Among the entries below, one stretch runs from the line that contains "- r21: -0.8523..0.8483" through the line that contains "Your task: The". Repeat that stretch exactly, ends included, and only that.

--- START ---

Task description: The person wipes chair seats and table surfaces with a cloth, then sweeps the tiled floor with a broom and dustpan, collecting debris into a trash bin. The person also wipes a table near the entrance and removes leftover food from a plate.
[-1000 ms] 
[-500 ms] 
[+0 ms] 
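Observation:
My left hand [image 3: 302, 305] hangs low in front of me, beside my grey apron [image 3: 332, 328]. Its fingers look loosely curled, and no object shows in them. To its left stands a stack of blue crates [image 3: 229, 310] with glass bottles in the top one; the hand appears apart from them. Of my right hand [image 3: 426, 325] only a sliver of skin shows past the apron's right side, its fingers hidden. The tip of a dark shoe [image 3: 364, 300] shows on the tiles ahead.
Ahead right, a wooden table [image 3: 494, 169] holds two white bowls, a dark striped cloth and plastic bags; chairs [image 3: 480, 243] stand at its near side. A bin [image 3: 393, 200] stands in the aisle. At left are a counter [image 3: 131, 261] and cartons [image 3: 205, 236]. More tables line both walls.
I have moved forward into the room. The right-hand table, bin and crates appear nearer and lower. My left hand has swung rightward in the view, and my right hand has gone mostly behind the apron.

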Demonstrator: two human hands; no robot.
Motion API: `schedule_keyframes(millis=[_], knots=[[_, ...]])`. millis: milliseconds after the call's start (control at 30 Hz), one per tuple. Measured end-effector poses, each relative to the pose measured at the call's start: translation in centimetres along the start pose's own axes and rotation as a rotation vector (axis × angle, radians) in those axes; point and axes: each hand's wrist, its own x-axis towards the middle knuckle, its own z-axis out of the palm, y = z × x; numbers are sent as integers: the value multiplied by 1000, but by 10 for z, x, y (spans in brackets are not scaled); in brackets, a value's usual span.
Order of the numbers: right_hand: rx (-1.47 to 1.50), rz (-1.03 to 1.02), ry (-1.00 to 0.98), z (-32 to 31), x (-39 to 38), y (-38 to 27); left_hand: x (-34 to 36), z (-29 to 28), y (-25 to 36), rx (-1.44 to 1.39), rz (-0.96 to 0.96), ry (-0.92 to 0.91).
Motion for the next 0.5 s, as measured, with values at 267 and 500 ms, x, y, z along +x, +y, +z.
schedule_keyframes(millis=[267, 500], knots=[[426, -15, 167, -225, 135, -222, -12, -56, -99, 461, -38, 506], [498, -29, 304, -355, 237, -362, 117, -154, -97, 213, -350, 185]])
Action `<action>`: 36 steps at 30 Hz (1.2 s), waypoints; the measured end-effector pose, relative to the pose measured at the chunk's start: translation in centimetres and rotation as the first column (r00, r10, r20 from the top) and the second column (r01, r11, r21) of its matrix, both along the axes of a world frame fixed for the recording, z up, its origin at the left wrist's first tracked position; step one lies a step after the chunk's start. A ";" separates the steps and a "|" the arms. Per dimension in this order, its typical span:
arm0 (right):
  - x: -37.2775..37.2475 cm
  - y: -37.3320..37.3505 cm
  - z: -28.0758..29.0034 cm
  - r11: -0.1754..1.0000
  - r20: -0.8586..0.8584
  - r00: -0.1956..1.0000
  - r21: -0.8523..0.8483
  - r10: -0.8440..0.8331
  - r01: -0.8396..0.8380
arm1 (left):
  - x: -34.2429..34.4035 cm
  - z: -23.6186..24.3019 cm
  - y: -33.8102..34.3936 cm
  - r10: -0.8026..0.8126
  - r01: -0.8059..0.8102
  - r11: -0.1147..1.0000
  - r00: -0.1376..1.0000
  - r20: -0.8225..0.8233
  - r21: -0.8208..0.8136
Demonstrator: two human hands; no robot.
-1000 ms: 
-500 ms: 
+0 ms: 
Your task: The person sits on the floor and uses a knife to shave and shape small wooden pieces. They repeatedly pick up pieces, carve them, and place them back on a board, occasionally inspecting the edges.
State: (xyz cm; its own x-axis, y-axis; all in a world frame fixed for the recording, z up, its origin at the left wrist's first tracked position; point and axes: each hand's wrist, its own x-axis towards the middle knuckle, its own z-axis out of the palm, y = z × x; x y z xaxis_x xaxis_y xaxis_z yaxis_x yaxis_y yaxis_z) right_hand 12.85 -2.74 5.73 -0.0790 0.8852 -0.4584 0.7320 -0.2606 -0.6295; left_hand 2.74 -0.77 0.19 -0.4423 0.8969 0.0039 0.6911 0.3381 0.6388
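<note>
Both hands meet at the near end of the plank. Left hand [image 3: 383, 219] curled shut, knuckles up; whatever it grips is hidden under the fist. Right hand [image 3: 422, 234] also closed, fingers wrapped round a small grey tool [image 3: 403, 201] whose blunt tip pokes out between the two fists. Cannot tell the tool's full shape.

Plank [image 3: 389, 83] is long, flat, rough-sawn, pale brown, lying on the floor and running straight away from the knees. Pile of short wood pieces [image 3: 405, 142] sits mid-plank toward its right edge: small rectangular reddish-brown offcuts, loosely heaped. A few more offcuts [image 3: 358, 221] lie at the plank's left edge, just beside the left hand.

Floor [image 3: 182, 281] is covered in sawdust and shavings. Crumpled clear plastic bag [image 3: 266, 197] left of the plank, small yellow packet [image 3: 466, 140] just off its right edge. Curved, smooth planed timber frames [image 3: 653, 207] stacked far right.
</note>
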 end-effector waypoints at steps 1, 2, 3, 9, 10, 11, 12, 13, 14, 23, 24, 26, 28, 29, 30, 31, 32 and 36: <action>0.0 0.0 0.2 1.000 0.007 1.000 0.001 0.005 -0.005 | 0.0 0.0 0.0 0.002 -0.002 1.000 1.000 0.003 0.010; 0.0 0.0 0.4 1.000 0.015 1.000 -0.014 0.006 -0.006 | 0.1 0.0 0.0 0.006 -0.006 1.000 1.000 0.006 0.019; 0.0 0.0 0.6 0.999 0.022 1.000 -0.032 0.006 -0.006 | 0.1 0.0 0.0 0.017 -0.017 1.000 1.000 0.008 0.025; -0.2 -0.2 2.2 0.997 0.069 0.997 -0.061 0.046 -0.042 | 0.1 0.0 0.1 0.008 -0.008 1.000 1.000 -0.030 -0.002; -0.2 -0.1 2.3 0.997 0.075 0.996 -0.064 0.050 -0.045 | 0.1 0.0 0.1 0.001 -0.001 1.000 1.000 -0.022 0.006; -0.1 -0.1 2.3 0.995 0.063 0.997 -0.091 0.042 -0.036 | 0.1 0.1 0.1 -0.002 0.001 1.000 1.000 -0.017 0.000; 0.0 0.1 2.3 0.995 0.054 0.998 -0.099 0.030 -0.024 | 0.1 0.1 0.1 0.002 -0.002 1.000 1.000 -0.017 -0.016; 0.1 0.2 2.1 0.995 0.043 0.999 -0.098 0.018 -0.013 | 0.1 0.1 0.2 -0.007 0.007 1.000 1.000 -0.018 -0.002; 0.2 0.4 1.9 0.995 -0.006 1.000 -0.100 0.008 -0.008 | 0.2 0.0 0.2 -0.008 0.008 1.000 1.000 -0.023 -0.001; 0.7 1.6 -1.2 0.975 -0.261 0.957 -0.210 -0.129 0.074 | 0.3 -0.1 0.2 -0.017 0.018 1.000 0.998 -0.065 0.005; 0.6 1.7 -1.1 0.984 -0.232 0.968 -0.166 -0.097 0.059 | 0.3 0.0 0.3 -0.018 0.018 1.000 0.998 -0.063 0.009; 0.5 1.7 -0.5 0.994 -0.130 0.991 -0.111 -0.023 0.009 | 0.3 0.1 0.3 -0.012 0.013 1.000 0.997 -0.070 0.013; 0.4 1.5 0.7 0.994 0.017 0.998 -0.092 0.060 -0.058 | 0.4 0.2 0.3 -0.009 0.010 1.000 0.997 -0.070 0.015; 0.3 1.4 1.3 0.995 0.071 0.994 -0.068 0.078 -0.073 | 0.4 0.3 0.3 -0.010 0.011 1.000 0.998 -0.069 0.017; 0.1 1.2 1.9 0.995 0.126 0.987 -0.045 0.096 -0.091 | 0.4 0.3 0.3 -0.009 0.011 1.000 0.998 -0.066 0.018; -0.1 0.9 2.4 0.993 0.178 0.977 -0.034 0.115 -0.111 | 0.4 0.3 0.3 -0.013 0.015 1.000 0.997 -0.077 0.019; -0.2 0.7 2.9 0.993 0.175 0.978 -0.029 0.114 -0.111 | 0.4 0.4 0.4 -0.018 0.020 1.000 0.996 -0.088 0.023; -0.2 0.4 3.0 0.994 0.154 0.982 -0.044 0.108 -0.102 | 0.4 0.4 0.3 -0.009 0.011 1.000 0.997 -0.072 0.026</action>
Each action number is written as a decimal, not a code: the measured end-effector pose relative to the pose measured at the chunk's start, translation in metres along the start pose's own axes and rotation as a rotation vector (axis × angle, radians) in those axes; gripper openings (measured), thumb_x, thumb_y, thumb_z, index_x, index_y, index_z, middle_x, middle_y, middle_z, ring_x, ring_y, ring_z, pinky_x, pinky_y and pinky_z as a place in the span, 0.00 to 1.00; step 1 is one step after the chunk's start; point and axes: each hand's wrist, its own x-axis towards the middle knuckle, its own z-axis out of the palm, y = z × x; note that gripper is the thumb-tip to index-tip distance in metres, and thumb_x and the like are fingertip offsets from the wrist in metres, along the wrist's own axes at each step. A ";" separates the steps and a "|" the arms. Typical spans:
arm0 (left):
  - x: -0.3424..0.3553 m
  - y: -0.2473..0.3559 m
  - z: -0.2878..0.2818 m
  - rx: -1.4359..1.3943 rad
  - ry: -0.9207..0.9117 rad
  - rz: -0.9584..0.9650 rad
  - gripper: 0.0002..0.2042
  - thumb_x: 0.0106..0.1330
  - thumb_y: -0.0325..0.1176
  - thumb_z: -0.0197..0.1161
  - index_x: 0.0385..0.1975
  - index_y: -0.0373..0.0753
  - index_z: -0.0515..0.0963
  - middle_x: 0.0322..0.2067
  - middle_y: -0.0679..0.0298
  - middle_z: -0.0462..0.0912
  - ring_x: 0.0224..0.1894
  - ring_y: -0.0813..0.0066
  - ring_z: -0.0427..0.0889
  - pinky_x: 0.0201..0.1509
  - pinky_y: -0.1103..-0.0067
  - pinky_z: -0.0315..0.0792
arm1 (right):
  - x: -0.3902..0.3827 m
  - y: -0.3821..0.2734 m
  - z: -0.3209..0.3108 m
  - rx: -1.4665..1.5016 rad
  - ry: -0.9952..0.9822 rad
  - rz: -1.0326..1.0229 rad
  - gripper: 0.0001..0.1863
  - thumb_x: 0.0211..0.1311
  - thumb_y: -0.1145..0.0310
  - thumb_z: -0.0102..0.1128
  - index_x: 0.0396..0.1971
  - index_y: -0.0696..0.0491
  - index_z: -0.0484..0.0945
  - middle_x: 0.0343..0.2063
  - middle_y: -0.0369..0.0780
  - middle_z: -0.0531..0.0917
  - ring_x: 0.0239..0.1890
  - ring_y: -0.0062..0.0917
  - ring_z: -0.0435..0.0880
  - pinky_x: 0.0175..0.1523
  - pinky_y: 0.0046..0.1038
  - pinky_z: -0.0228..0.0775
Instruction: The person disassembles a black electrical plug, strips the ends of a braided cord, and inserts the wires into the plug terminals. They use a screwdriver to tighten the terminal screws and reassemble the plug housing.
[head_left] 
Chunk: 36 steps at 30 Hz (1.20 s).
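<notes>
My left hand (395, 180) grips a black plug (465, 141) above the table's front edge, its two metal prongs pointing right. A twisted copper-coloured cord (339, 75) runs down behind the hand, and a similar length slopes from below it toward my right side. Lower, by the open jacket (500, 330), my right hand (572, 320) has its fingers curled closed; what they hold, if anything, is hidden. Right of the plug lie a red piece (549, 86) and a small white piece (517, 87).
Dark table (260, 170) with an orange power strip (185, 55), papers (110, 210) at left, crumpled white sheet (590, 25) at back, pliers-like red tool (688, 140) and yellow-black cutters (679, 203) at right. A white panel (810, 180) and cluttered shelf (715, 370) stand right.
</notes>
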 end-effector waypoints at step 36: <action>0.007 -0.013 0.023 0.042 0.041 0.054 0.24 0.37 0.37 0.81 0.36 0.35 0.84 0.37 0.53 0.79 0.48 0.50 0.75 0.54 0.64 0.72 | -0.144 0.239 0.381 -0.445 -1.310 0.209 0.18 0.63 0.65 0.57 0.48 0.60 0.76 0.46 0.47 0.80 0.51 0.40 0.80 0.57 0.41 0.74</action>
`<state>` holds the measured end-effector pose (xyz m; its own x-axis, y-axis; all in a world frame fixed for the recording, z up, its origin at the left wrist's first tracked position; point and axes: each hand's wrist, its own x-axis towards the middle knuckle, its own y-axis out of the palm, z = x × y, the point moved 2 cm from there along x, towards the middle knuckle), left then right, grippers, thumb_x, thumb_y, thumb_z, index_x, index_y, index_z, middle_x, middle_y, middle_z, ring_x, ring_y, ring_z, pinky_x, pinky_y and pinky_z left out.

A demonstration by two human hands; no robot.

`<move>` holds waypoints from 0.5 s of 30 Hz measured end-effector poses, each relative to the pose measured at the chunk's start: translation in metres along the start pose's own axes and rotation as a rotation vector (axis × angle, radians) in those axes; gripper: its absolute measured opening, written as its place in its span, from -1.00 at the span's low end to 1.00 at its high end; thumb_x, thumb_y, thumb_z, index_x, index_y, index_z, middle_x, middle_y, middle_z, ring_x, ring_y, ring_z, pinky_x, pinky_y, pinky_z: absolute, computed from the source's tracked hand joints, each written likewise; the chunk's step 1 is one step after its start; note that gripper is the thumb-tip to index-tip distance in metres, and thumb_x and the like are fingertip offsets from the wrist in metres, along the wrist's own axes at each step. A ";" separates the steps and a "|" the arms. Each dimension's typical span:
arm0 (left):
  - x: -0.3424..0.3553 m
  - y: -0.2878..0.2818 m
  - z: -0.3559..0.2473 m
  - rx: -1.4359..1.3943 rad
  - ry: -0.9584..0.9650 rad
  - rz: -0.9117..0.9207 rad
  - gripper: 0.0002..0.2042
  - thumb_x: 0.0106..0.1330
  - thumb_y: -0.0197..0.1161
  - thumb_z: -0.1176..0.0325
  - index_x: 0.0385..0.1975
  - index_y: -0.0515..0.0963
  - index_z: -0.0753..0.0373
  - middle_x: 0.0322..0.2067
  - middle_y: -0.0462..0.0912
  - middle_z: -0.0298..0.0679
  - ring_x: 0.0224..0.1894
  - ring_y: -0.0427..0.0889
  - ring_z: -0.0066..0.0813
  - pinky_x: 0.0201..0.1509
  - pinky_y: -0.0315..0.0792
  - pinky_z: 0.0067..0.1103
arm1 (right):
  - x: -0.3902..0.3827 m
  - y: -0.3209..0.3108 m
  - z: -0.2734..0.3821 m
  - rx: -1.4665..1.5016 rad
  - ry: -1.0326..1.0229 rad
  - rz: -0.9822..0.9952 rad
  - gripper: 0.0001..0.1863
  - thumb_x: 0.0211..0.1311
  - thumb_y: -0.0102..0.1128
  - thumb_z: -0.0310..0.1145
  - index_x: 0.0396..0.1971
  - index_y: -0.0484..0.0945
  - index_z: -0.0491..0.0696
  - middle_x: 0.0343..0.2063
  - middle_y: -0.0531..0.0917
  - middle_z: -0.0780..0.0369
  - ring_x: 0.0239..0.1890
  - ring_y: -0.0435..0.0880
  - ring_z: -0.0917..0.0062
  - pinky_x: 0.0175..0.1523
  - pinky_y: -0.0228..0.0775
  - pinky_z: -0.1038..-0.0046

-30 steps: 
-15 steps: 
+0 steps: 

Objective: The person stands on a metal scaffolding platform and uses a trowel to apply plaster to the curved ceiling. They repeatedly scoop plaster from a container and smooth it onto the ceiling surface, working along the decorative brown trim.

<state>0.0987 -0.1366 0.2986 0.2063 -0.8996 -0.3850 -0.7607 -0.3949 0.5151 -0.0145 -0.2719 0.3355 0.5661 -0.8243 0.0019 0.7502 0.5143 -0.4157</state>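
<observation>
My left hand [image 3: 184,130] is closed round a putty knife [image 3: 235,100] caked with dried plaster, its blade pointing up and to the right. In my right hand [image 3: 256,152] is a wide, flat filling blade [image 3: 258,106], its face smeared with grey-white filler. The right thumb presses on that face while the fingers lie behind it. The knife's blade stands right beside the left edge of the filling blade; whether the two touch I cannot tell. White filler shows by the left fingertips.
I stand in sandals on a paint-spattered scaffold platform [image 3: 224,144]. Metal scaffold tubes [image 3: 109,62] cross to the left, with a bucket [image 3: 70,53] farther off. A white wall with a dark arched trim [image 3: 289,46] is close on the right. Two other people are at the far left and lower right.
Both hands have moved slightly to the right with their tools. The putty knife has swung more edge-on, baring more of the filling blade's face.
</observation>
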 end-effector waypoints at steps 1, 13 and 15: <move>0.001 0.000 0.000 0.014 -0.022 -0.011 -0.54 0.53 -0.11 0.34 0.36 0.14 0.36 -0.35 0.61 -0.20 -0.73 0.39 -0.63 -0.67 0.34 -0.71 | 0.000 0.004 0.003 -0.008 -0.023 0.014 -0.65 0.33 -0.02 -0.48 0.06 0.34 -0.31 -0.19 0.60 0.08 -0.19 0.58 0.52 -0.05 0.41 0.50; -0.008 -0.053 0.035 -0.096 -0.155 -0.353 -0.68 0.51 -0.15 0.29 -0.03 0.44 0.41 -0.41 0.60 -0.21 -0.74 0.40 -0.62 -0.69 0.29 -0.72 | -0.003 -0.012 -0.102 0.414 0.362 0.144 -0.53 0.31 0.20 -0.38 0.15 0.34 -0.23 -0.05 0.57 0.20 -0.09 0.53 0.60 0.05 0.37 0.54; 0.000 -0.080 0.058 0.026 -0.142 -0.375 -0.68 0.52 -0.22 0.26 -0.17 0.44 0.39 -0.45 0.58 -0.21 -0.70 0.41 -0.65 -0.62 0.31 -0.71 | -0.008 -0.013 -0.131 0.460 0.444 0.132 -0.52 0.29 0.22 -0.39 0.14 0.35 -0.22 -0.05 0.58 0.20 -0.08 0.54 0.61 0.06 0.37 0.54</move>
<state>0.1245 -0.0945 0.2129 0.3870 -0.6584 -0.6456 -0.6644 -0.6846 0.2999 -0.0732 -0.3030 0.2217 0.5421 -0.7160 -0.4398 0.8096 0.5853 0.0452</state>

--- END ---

* [Task result]
  - r21: -0.8523..0.8483
  - r10: -0.8440..0.8331
  - r01: -0.8396..0.8380
arm1 (left):
  - x: -34.2429..34.4035 cm
  - z: -23.6186..24.3019 cm
  - y: -33.8102..34.3936 cm
  - r10: -0.8026..0.8126
  - r01: -0.8059..0.8102
  - r11: -0.1147..1.0000
  - r00: -0.1376..1.0000
  - r20: -0.8225..0.8233
  - r21: -0.8208..0.8136
Demonstrator: two human hands; no robot.
-1000 ms: 
-500 ms: 
+0 ms: 
Your task: The person sits on the floor and uses a knife to shave and shape small wooden pieces. They repeatedly pick up pieces, carve them, and place them back on a board, occasionally inspecting the edges.

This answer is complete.